The Antitrust Division's Leniency Program can be extremely valuable in the right situation, as it enables cooperating parties to avoid incarceration or fines for antitrust crimes. Overall, the revised FAQs reflect the Division's stricter interpretation of the Leniency Program and offer less certainty for leniency applicants. The new tone of the FAQs is illustrated by the introduction, where language regarding "obtaining" leniency was revised to "receiving" leniency. This shift in tone appears to emphasize the DOJ's discretion in granting leniency. The success of the Leniency Program is based on certainty, but the updated FAQs demonstrate that there may be a higher price for leniency, as well as greater uncertainty about the availability of leniency.
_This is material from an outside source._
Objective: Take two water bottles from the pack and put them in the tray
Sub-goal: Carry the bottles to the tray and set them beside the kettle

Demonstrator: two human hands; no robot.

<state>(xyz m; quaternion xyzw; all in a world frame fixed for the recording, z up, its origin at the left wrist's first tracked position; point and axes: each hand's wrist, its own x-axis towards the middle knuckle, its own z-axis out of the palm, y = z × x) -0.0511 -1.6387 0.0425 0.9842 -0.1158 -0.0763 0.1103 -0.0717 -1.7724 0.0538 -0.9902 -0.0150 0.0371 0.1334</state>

The changes reinforce the importance of the early detection and assessment of any potential violations. Individuals and corporations considering participating in the Leniency Program will need experienced counsel with capabilities in antitrust, white collar and criminal investigations to navigate the program and the internal investigations. Compliance should continue to be a focus at companies to prevent and detect antitrust violations.